The answer is to be the lines below that lie between the line holding "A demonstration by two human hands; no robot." and the line holding "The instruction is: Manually", inclusive, transcribed exactly and free of pictures.

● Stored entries
☆ ☆ ☆ ☆

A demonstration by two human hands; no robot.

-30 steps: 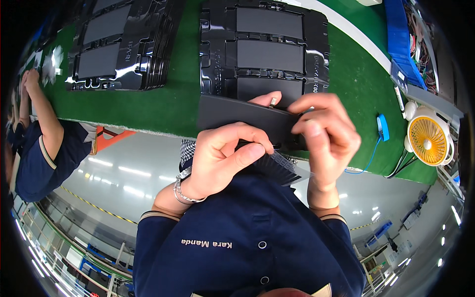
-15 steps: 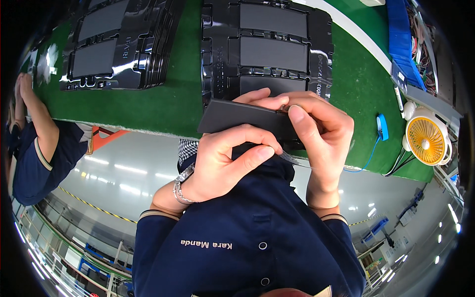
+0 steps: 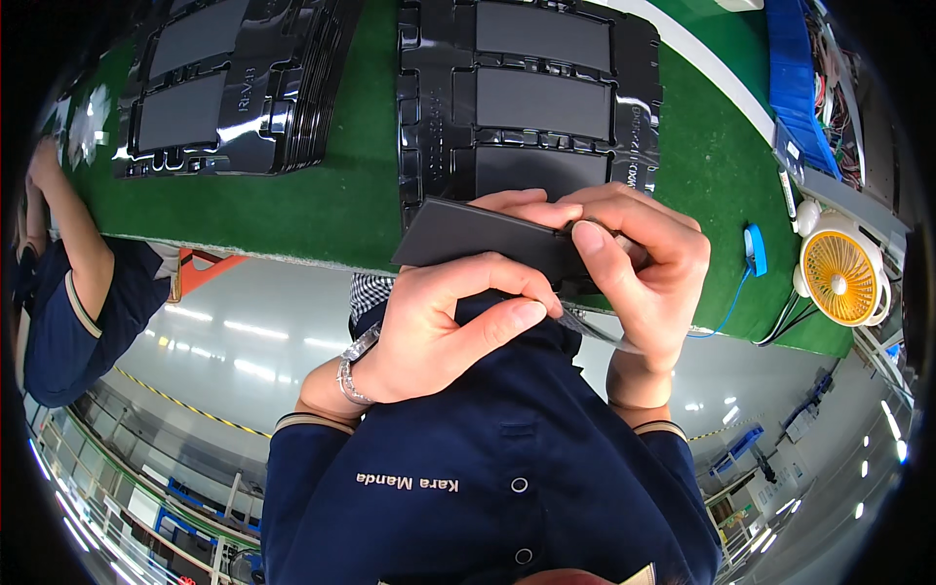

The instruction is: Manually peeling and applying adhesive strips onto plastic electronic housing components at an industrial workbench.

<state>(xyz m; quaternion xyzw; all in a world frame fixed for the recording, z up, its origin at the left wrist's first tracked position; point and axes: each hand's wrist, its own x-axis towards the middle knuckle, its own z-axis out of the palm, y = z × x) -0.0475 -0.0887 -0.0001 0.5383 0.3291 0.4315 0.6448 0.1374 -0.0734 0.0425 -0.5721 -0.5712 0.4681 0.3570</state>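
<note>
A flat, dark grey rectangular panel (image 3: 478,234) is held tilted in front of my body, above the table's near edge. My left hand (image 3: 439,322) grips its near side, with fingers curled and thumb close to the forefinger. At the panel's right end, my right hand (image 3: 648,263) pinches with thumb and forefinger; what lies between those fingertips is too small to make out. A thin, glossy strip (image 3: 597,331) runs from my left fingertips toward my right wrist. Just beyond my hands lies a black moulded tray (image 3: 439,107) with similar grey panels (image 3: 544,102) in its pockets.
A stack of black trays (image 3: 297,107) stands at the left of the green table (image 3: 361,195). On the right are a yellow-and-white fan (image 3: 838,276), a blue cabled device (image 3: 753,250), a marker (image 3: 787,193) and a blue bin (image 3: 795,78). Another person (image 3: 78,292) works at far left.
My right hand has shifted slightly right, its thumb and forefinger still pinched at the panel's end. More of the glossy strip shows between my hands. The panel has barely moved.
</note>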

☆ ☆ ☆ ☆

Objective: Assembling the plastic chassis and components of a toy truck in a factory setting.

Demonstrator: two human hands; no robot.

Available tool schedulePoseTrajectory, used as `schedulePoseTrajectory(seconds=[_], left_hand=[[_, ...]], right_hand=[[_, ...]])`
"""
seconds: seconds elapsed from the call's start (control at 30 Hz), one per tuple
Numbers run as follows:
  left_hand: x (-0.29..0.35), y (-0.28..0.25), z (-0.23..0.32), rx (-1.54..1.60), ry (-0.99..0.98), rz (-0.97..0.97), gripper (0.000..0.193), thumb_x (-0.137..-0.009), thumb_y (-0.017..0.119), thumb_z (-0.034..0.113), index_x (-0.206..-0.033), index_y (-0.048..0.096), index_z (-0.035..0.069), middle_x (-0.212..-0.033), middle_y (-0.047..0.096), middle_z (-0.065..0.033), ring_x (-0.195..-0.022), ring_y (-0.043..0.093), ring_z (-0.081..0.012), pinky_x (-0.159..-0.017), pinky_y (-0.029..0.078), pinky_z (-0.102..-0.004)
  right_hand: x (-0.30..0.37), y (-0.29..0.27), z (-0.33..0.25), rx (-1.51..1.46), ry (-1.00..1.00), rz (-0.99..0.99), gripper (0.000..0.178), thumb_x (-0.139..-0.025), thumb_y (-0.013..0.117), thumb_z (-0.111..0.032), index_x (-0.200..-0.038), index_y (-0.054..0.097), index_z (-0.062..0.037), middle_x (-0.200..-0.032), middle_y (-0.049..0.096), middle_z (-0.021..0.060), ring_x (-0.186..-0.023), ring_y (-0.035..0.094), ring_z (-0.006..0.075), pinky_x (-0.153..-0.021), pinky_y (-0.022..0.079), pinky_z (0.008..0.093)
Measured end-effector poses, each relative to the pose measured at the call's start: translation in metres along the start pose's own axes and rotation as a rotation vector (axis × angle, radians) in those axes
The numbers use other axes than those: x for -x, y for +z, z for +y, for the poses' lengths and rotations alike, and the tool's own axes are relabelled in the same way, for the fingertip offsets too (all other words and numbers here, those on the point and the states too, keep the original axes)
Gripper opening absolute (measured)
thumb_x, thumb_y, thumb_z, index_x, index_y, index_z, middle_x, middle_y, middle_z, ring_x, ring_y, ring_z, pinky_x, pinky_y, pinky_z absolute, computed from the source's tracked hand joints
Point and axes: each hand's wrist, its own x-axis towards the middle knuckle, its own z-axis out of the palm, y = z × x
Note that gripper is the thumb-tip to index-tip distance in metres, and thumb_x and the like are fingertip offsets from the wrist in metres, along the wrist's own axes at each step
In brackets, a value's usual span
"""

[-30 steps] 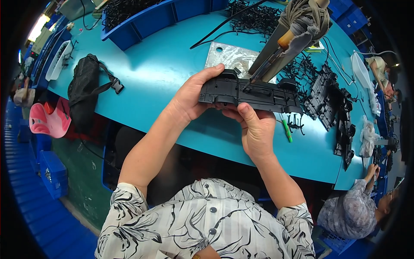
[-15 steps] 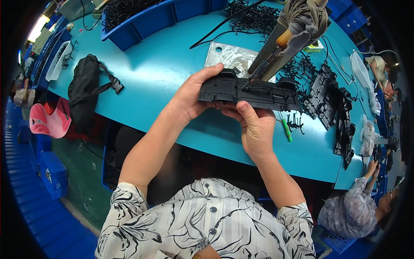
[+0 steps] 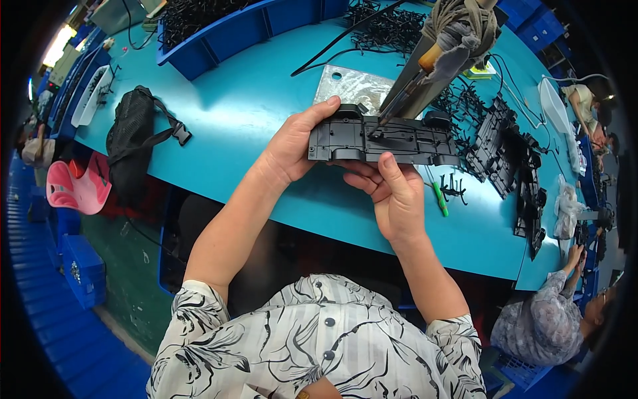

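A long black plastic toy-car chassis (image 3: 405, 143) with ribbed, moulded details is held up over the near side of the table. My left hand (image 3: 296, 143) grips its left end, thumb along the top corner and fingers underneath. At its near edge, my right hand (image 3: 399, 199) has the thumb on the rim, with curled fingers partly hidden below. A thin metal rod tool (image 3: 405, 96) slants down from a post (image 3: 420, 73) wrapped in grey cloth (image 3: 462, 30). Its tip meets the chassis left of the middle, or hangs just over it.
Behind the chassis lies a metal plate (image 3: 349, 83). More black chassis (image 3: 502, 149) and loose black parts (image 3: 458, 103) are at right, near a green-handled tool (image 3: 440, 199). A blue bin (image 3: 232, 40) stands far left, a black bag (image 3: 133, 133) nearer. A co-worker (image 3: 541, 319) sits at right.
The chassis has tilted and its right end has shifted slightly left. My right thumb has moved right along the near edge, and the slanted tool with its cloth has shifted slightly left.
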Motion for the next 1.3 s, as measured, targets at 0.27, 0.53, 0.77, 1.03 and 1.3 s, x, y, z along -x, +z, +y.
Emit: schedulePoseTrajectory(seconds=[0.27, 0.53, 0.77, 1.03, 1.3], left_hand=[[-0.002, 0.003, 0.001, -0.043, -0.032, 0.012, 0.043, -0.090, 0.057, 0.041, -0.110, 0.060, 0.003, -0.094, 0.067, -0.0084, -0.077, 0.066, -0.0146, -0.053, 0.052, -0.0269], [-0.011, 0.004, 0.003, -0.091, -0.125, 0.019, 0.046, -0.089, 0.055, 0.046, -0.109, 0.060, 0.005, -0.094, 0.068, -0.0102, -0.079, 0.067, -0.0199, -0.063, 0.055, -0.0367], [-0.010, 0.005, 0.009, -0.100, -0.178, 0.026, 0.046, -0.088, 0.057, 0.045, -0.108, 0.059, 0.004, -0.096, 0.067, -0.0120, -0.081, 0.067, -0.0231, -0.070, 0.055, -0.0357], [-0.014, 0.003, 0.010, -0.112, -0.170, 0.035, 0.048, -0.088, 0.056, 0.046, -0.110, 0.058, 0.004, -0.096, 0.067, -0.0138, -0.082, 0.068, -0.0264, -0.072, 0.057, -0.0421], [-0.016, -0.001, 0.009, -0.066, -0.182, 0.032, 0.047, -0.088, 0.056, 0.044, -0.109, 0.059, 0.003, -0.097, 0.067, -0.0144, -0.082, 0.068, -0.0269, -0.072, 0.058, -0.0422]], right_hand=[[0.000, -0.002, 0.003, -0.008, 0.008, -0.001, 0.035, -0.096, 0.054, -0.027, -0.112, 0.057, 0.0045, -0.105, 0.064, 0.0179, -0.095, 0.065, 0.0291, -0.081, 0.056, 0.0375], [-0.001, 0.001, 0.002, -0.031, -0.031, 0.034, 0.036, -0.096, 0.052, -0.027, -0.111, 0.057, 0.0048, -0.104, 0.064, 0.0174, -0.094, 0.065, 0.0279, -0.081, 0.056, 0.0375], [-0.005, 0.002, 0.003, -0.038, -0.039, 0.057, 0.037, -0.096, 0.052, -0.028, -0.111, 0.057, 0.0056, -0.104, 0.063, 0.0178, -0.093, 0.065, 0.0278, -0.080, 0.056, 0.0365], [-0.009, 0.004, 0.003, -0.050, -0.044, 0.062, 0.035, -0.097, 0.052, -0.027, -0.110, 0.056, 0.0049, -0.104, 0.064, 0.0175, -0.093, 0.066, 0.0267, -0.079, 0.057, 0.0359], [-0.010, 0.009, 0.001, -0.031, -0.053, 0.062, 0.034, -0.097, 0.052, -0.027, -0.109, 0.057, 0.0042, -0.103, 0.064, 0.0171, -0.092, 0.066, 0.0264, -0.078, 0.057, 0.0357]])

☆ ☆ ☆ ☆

● ANSWER SPACE
A demonstration by two human hands; no robot.

-30 steps: 
-15 steps: 
+0 steps: 

The instruction is: Manually peeling and applying adhesive strips onto plastic electronic housing components at an industrial workbench.

The exercise has been carried out completely.